"Well, that is true; but only think! you are depriving yourself, as I can easily see, of a very great pleasure."

She pronounced these words with a smile, which was not altogether without a tinge of irony.

Cornelius reflected for a moment; he evidently was struggling against some vehement desire.

"No!" he cried at last, with the stoicism of a Roman of old, "it would be a weakness, it would be a folly, it would be a meanness! If I thus give up the only and last resource which we possess to the uncertain chances of the bad passions of anger and envy, I should never deserve to be forgiven. No, Rosa, no; to-morrow we shall come to a conclusion as to the spot to be chosen for your tulip; you will plant it according to my instructions; and as to the third sucker,"--Cornelius here heaved a deep sigh,--"watch over it as a miser over his first or last piece of gold; as the mother over her child; as the wounded over the last drop of blood in his veins; watch over it, Rosa!

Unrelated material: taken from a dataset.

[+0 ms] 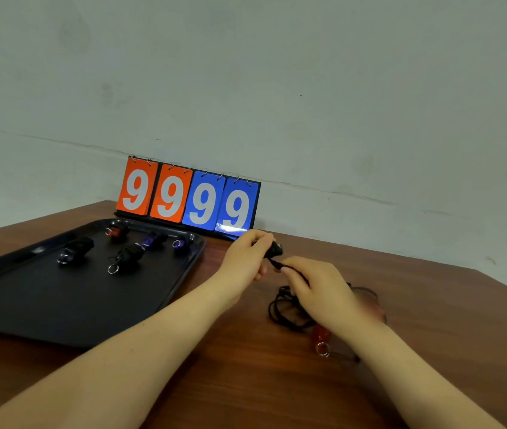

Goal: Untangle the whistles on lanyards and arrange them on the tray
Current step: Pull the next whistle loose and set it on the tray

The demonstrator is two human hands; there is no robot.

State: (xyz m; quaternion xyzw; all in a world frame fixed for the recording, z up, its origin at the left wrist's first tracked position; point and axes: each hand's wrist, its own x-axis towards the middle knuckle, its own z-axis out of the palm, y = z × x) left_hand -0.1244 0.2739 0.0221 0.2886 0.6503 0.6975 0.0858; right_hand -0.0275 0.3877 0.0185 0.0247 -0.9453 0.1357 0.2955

Some voice within me tells me that it will be our saving, that it will be a source of good to us."

"Be easy, Mynheer Cornelius," said Rosa, with a sweet mixture of melancholy and gravity, "be easy; your wishes are commands to me."

"And even," continued Van Baerle, warming more and more with his subject, "if you should perceive that your steps are watched, and that your speech has excited the suspicion of your father and of that detestable Master Jacob,--well, Rosa, don't hesitate for one moment to sacrifice me, who am only still living through you,--me, who have no one in the world but you; sacrifice me,--don't come to see me any more."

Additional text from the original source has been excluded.